▶ _Exercise details_
Retype the listing found below exactly, but leave out each picture.

▶ _Recorded information_
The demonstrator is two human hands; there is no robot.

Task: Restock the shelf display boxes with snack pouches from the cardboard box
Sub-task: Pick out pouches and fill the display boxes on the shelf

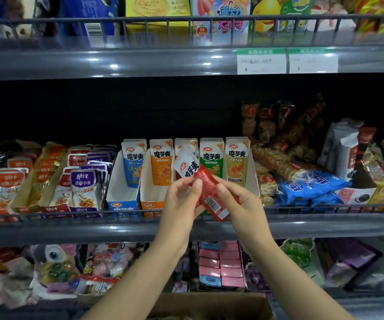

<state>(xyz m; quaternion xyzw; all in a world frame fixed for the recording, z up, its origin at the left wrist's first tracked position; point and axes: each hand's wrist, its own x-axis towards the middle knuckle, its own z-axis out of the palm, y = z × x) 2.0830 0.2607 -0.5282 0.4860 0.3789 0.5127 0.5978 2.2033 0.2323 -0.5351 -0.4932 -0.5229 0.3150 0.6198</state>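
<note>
Both gripping: left hand (181, 195) and right hand (237, 195) pinching 2 red snack pouches (206, 181), seemingly light, limp, slick film; best pinched at sealed edges.

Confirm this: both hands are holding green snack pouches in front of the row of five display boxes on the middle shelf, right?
Not quite: the head view shows red snack pouches, not green, held by the left hand and right hand in front of the five display boxes on the middle shelf.

The cardboard box (211, 306) is cut off below; hands and pouches hide the red display box.
</note>
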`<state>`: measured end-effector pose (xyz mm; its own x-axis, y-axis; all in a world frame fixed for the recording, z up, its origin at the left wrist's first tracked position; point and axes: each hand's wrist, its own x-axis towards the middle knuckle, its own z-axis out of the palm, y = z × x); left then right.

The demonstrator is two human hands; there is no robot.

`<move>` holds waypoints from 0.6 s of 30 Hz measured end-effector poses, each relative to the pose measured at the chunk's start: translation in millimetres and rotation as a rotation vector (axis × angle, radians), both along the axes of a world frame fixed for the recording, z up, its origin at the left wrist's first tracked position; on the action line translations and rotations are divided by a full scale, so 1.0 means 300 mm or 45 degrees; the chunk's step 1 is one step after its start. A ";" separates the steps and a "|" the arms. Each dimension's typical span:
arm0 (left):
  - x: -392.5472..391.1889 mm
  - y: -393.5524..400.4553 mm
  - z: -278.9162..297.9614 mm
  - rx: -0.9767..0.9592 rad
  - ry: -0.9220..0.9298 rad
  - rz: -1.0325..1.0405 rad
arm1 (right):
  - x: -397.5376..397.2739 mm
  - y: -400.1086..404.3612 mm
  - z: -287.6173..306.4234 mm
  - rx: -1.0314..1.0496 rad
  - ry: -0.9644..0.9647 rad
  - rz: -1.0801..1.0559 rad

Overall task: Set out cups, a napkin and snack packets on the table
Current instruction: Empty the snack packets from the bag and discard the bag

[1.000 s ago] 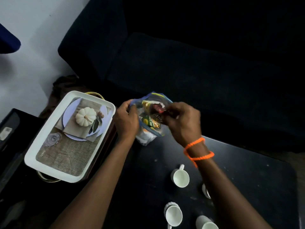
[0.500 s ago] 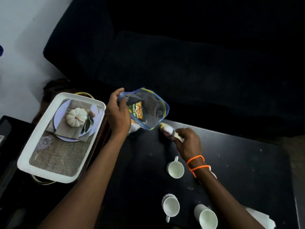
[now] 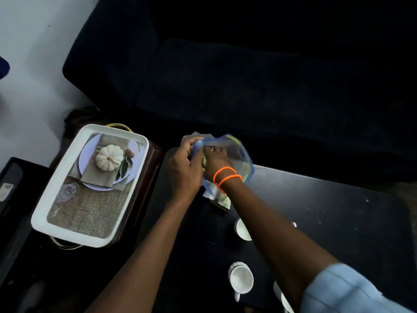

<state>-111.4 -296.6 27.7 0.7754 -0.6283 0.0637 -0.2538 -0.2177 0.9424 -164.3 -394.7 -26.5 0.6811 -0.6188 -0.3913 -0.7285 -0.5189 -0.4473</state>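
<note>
A clear zip bag (image 3: 234,154) with a blue and yellow rim hangs over the far left corner of the black table (image 3: 327,213). My left hand (image 3: 184,168) grips its rim. My right hand (image 3: 215,162), with orange bands at the wrist, is deep inside the bag; its fingers are hidden, so what they hold cannot be made out. A snack packet (image 3: 222,201) lies on the table just under the bag. White cups stand nearer me: one (image 3: 241,229) partly behind my right forearm, one (image 3: 241,280) in front, a third (image 3: 283,299) at the bottom edge.
A white tray (image 3: 42,213) with a printed pumpkin-and-plate picture rests on a dark brown box to the left of the table. A dark sofa (image 3: 248,86) fills the space behind the table. A black object (image 3: 11,184) sits at far left.
My right hand set a packet down on the table half a second ago and has since gone back up into the bag. The left hand has kept hold of the bag.
</note>
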 end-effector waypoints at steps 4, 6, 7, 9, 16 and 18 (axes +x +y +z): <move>0.005 0.033 -0.030 -0.006 -0.001 -0.031 | 0.070 0.000 -0.108 -0.130 0.191 0.017; 0.021 0.053 -0.043 -0.005 0.020 -0.044 | 0.091 0.019 -0.137 -0.099 0.232 0.010; 0.029 0.062 -0.050 -0.001 0.020 -0.046 | 0.093 0.029 -0.152 -0.073 0.247 0.009; 0.042 0.079 -0.071 0.015 0.022 -0.034 | 0.093 0.041 -0.173 -0.069 0.247 -0.005; 0.048 0.052 -0.094 0.024 0.012 0.071 | 0.104 0.014 -0.074 -0.140 -0.039 -0.035; 0.051 0.026 -0.092 0.056 -0.021 0.127 | 0.090 0.004 -0.006 -0.156 -0.098 -0.002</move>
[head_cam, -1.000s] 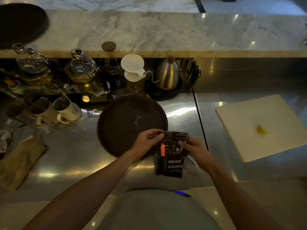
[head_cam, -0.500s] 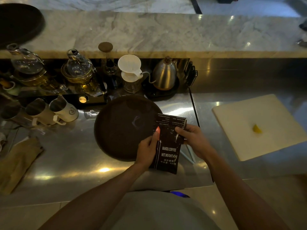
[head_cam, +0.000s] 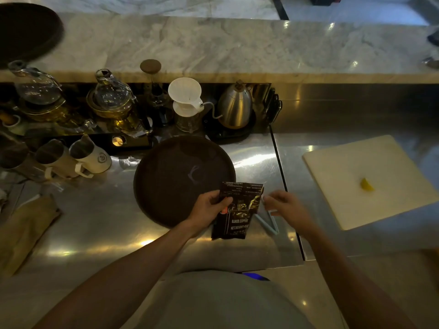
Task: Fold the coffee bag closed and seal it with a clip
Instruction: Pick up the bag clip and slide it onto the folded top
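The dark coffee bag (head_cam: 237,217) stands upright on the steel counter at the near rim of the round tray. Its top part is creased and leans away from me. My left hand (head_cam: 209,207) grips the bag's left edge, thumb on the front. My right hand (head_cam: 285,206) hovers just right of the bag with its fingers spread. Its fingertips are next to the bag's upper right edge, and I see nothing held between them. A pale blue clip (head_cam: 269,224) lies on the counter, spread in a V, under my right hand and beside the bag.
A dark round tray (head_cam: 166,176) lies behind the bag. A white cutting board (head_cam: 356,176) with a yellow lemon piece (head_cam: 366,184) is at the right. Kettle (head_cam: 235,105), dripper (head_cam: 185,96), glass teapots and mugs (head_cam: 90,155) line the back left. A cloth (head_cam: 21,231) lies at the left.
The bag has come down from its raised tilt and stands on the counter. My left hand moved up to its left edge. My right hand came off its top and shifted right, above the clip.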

▶ _Final answer_
The demonstrator is two human hands; there is no robot.

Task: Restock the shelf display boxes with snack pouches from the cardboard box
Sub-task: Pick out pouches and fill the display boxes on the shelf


<state>(xyz m; quaternion xyzw; all in a world frame fixed for the recording, z up, its origin at the left wrist's first tracked position; point and axes: each hand's wrist, its own x-axis towards the middle knuckle, its own z-axis out of the palm, y = z × x) 2.0830 0.2607 -0.5282 0.4860 0.3789 0.5127 0.5978 2.2033 0.2323 -0.5351 -0.4932 -0.5229 0.3150 0.6198</state>
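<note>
Both gripping: left hand (181, 195) and right hand (237, 195) pinching 2 red snack pouches (206, 181), seemingly light, limp, slick film; best pinched at sealed edges.

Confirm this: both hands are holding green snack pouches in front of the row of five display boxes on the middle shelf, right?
Not quite: the head view shows red snack pouches, not green, held by the left hand and right hand in front of the five display boxes on the middle shelf.

The cardboard box (211, 306) is cut off below; hands and pouches hide the red display box.
</note>
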`<state>`: measured end-effector pose (xyz mm; its own x-axis, y-axis; all in a world frame fixed for the recording, z up, its origin at the left wrist's first tracked position; point and axes: each hand's wrist, its own x-axis towards the middle knuckle, its own z-axis out of the palm, y = z × x); left then right.

The demonstrator is two human hands; there is no robot.

`<move>` holds waypoints from 0.6 s of 30 Hz measured end-effector poses, each relative to the pose measured at the chunk's start: translation in millimetres and rotation as a rotation vector (axis × angle, radians), both along the axes of a world frame fixed for the recording, z up, its origin at the left wrist's first tracked position; on the action line translations and rotations are divided by a full scale, so 1.0 means 300 mm or 45 degrees; the chunk's step 1 is one step after its start. A ";" separates the steps and a "|" the arms. Each dimension's typical span:
arm0 (left):
  - x: -392.5472..391.1889 mm
  - y: -393.5524..400.4553 mm
  - z: -278.9162..297.9614 mm
  - rx: -0.9767..0.9592 rad
  - ry: -0.9220..0.9298 rad
  - rz: -1.0325..1.0405 rad
arm1 (right):
  - x: -397.5376..397.2739 mm
  - y: -400.1086..404.3612 mm
  - z: -287.6173..306.4234 mm
  - rx: -1.0314..1.0496 rad
  - ry: -0.9644..0.9647 rad
  - rz: -1.0801..1.0559 rad

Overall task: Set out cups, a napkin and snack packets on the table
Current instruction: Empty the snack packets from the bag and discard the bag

[1.000 s ago] 
[0.500 s ago] 
[now] 

<state>-111.4 -296.6 27.7 0.7754 -0.6283 0.0637 -0.2538 -0.2177 0.9424 -164.3 -394.7 -26.5 0.6811 -0.6188 -0.3913 -0.7285 -0.5189 -0.4473</state>
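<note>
A clear zip bag (image 3: 234,154) with a blue and yellow rim hangs over the far left corner of the black table (image 3: 327,213). My left hand (image 3: 184,168) grips its rim. My right hand (image 3: 215,162), with orange bands at the wrist, is deep inside the bag; its fingers are hidden, so what they hold cannot be made out. A snack packet (image 3: 222,201) lies on the table just under the bag. White cups stand nearer me: one (image 3: 241,229) partly behind my right forearm, one (image 3: 241,280) in front, a third (image 3: 283,299) at the bottom edge.
A white tray (image 3: 42,213) with a printed pumpkin-and-plate picture rests on a dark brown box to the left of the table. A dark sofa (image 3: 248,86) fills the space behind the table. A black object (image 3: 11,184) sits at far left.
My right hand set a packet down on the table half a second ago and has since gone back up into the bag. The left hand has kept hold of the bag.
</note>
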 end-effector waypoints at steps 4, 6, 7, 9, 16 and 18 (axes +x +y +z): <move>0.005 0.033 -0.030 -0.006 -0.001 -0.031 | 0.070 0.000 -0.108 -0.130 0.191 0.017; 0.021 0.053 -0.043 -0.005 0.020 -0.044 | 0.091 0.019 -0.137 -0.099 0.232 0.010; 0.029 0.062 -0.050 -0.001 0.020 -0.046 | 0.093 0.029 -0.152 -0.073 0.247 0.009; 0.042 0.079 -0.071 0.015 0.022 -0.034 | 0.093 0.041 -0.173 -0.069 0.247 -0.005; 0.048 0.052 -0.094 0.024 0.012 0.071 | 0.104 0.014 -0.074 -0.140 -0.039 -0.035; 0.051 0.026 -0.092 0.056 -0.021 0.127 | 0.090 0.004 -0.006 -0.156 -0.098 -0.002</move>
[head_cam, -1.000s] 
[head_cam, -0.500s] 
[head_cam, +0.000s] 
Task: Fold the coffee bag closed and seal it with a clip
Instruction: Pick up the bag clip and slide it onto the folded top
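The dark coffee bag (head_cam: 237,217) stands upright on the steel counter at the near rim of the round tray. Its top part is creased and leans away from me. My left hand (head_cam: 209,207) grips the bag's left edge, thumb on the front. My right hand (head_cam: 285,206) hovers just right of the bag with its fingers spread. Its fingertips are next to the bag's upper right edge, and I see nothing held between them. A pale blue clip (head_cam: 269,224) lies on the counter, spread in a V, under my right hand and beside the bag.
A dark round tray (head_cam: 166,176) lies behind the bag. A white cutting board (head_cam: 356,176) with a yellow lemon piece (head_cam: 366,184) is at the right. Kettle (head_cam: 235,105), dripper (head_cam: 185,96), glass teapots and mugs (head_cam: 90,155) line the back left. A cloth (head_cam: 21,231) lies at the left.
The bag has come down from its raised tilt and stands on the counter. My left hand moved up to its left edge. My right hand came off its top and shifted right, above the clip.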

No part of the answer remains open.